Marty was in his 80s, and a lifelong smoker, which is a normal demographic for pneumonia to be a real concern. It was sudden, and painful, but at least it was... I don't know... not unusual. But seriously, how does a 50-year old man die of pneumonia in this day and age? I had pneumonia when I was 3, and while all I remember of it was a whirl of people and lights in the emergency room, I understand that it's not comfortable. So how did it go undiagnosed in an otherwise healthy 50-year old?!
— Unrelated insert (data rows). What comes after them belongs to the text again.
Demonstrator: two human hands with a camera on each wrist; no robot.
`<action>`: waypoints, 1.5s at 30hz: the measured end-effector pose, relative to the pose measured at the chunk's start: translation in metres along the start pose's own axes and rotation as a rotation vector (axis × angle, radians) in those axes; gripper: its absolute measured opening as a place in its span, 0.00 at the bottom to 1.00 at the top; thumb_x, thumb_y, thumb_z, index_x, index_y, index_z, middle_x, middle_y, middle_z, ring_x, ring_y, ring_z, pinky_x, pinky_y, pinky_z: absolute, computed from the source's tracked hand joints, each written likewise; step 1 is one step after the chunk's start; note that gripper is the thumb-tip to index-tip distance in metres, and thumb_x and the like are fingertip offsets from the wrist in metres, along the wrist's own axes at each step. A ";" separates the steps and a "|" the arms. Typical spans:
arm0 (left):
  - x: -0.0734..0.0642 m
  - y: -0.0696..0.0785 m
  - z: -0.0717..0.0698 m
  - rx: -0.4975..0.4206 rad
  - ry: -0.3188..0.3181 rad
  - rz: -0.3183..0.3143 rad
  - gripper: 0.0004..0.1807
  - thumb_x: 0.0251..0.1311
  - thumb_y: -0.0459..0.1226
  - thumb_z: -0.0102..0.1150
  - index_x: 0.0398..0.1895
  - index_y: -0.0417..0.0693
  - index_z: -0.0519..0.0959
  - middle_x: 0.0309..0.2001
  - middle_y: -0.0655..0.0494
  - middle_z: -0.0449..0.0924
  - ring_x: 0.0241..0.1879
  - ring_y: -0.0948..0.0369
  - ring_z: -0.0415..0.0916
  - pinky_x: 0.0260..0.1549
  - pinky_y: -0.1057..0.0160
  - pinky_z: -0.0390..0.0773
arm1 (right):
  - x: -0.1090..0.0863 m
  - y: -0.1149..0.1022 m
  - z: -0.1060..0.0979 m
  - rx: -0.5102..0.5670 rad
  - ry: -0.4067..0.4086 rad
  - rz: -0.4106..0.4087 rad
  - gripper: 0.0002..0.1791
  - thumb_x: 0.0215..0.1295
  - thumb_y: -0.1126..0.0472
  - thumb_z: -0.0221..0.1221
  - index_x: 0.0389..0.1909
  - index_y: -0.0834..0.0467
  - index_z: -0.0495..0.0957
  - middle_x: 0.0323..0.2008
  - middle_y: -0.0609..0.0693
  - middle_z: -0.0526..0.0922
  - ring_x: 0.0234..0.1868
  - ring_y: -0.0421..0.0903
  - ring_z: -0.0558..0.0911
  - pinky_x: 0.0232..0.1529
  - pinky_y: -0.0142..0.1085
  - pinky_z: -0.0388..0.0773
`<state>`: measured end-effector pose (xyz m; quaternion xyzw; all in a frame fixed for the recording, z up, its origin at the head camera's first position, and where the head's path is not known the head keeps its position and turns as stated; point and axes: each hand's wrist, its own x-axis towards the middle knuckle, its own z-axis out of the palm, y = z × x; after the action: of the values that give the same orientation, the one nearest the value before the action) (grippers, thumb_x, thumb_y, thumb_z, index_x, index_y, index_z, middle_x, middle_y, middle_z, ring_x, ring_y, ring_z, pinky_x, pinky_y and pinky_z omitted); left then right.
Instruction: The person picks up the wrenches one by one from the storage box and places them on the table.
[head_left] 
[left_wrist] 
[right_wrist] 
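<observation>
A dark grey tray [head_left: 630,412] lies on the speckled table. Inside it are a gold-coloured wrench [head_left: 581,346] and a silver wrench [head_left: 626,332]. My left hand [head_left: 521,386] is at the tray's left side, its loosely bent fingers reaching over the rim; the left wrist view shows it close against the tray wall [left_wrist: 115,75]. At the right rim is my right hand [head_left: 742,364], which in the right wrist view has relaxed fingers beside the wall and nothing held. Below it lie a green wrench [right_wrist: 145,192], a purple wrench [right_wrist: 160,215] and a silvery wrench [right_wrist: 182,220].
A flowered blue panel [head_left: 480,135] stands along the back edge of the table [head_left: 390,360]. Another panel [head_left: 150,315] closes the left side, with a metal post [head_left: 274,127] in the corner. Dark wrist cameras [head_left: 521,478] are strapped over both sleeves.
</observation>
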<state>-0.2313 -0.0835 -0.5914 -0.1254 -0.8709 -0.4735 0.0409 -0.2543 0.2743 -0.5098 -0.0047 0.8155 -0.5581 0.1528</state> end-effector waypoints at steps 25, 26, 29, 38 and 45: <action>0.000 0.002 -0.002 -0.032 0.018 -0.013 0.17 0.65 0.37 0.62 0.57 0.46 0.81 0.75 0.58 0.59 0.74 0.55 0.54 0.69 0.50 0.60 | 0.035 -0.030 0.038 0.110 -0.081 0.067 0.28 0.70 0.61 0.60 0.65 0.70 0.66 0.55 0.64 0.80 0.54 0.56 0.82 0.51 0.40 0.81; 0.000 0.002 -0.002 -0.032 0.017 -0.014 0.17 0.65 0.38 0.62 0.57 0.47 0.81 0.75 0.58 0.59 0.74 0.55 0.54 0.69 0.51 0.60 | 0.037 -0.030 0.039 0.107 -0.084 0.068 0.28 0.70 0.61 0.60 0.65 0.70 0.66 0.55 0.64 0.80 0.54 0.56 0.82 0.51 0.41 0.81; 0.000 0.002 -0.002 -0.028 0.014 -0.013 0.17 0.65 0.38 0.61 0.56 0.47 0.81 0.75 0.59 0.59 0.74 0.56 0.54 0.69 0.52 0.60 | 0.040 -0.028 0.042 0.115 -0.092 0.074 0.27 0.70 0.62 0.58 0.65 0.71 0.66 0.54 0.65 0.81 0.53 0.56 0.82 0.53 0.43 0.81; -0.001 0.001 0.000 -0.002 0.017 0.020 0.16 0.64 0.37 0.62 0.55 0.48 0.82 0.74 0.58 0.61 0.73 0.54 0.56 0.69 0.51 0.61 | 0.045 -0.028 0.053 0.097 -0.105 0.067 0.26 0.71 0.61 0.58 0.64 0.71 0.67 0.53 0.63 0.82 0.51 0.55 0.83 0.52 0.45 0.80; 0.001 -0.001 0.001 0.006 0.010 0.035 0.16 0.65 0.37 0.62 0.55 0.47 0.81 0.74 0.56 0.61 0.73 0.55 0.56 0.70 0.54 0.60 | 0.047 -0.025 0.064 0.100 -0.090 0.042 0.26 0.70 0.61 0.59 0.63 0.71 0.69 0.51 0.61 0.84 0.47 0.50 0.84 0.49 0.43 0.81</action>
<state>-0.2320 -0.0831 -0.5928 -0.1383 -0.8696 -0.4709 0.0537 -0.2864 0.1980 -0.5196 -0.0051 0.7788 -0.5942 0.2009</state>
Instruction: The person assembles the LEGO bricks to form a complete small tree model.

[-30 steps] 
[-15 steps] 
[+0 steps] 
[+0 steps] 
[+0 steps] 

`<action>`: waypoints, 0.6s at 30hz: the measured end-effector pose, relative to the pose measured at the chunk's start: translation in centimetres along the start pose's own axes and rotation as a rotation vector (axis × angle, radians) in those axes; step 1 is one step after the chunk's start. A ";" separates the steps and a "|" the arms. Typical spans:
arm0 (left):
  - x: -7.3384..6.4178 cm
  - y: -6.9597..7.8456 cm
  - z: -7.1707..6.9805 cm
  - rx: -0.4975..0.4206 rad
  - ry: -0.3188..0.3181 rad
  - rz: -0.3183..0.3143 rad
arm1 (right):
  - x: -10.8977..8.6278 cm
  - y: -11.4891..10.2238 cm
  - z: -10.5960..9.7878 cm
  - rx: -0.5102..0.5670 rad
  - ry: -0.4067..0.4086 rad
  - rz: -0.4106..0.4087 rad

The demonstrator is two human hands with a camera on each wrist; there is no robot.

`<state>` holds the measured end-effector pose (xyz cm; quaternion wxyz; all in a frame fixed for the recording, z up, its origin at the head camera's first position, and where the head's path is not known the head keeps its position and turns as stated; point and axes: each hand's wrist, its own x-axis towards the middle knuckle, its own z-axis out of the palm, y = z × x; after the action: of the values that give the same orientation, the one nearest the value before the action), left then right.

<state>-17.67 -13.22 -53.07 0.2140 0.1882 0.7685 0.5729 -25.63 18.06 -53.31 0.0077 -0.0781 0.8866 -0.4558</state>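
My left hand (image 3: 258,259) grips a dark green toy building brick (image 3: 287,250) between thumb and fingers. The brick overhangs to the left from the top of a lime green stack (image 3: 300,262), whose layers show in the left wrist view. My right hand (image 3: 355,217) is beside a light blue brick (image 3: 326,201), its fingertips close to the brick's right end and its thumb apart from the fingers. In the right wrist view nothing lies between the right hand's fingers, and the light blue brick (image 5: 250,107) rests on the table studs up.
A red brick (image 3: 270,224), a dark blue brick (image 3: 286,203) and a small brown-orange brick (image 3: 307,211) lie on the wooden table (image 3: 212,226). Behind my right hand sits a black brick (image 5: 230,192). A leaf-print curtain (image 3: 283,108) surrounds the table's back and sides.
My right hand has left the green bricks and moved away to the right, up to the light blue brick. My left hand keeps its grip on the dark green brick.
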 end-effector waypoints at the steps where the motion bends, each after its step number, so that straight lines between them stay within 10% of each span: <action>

(Rosie's Update 08/11: Apparently Bernie Mac had been suffering from a tissue inflammation disease called sarcoidosis since 1983, and that it manifested primarily in his lungs. His publicist said the pneumonia was unrelated to the sarcoidosis, but when you've had problems with your lungs for 25 years, you probably tend to assume that whatever doesn't feel right with them is related to that, and that you know how to deal with it. Until it's too late. Sigh.)

I adored Bernie Mac. He was half the reason I kept watching the Ocean's # series, despite the waste of pixels that was the second one. The world seems a little less funny without him in it.